Simplesmente

Antonio Gramsci

15 de dezembro de 1916


Fonte: Antonio Gramsci: escritos escolhidos (1915-1920), editora Lutas Anticapital, 2022.

Tradução: Anita Helena Schlesener e Ana Paula Schlesener.

Transcrição: Bruno Jadson Jardelino Gomes.

HTML: Lucas Schweppenstette.


O "Momento" responde ao "pai de família" que há alguns dias protestava, em uma carta dirigida ao nosso jornal, pelo fato que em uma escola de Turim uma professora faz as crianças recitarem o Pai Nosso antes de iniciar a lição. E faz, ao "bravo pai de família" esta simples argumentação: "Notou na sua menina qualquer coisa de preocupante e que se possa considerar como uma consequência daquela oração que ela recita todas as manhãs com os seus companheiros de escola? É, talvez, menos obediente e respeitosa em relação a você? Em casa comete faltas maiores que antes? Porque, se isto não acontece eu não vejo o motivo de sua preocupação. É verdade, você é um livre-pensador e quer que a sua filhinha cresça livre de qualquer pensamento religioso; se lhe agradar, o procurará mais tarde... diz você; mas você não é sincero, porque sabe muito bem que a sua menina, quando se tornar uma mulher casada e tiver que lutar em meio ao mundo não terá nem o modo nem o desejo de aprender aquela fé e aquela oração que você a fez ignorar completamente. E onde está, então, o seu respeito pela sua liberdade de pensar? É você que exerce uma violência sobre ela e não a professora que a faz recitar o Pai Nosso". Assim responde simplesmente o "Momento". E o “bom pai de família” se encarrega de responder ainda mais simplesmente:

"Eu quero ter realmente a qualificação de 'bom pai' que o 'Momento' utiliza com uma certa ironia, insinuando que eu seja um pai fantasma. De fato, me preocupo de como a minha menina está formando seu caráter por meio dos contatos com a vida escolar e por meio daquele pouco ensinamento que eu próprio lhe dou. Mandando-a para a escola eu entendia dar-lhe a possibilidade de aprender aquelas tantas coisas que eu não seria capaz de lhe ensinar. Mas eu, de fato, não queria abdicar daquilo que considero seja meu máximo dever e minha tarefa essencial a seu respeito: ou seja, ser eu o mestre de suas convicções mais profundas a fim de, em seguida, assumir-me, com absoluta convicção, a responsabilidade do seu futuro e do seu comportamento.

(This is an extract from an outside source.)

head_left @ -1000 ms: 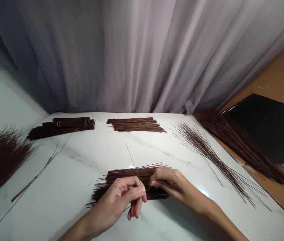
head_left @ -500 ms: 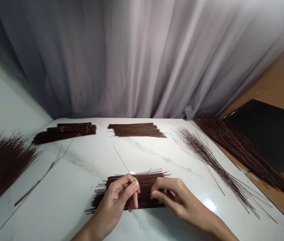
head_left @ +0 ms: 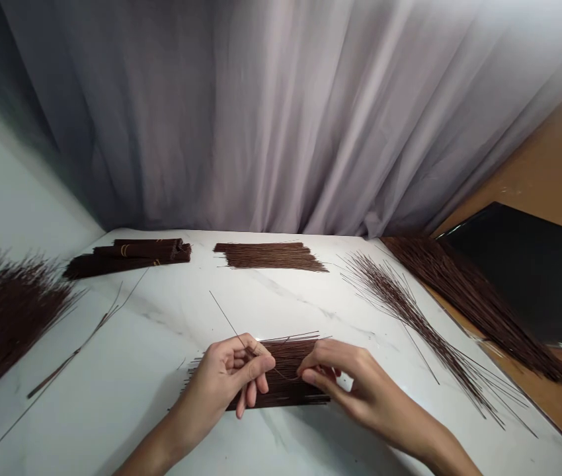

"Estas convicções que crio nela seguindo aquilo que eu considero seja a verdade e habituando-a, com a persuasão e com o exemplo, a colocar sempre como finalidade de suas próprias, ainda que minúsculas ações, o verdadeiro e o justo. Qualquer apriorismo, qualquer pressuposto absoluto em torno aos fatos é banido do meu modo de educação. O único apriorismo indiscutível é aquele da sinceridade, único pressuposto admissível é aquele da imparcialidade na pesquisa na busca cotidiana daqueles elementos que devem servir para fazer dela urna criatura profundamente humana. Mas eu não posso fazer tudo. É necessário o trabalho complementar da escola. Eu reconheço que a minha menina não se tornou má pelo fato de ter sido obrigada a ouvir recitar cotidianamente o Pai Nosso. Mas ela, que é uma criatura viva, ainda se uma menina, e sente profundamente, está desorientada pelo fato que a sua professora lhe ensine também as coisas que o seu pai não lhe ensina e lhe explica de maneira diferente. Está aborrecida pelo fato de estar quase sozinha (apenas em sua companheira de família israelita não recita as orações) a não fazer aqueles por ato especiais que todas as outras crianças fazem. E entre o respeito e o afeto por seu pai e o afeto e o respeito pela professora, é tomada por uma angústia que eu gostaria de evitar, visto não ser ela ainda intelectualmente madura para compreender que pode também existir desacordo entre duas pessoas que para ela representam toda a vida espiritual. Eu sei que nesta angústia, que não deve ser somente a minha menina a sentir, colocou um problema pedagógico que as autoridades deveriam resolver do modo mais liberal, fazendo sim que a escola seja somente uma escola de cultura, e deixando para as famílias individuais a tarefa de educar os próprios filhos como melhor lhes agradar. Se na escola ensinassem o Buda Nosso ou o Nosso Allah, as crianças não se tornariam más por isso: no entanto, então, o 'Momento' se uniria a mim para protestar e provavelmente exibiria também ele o nome da liberdade de consciência. Eu não quero ser hipócrita com a minha menina, eis tudo: e o seria se deixasse que ela pudesse acreditar que não estou suficientemente convencido das minhas ideias, para permitir que o seu espírito se torne uma espécie de valise de todas as opiniões correntes no mundo”.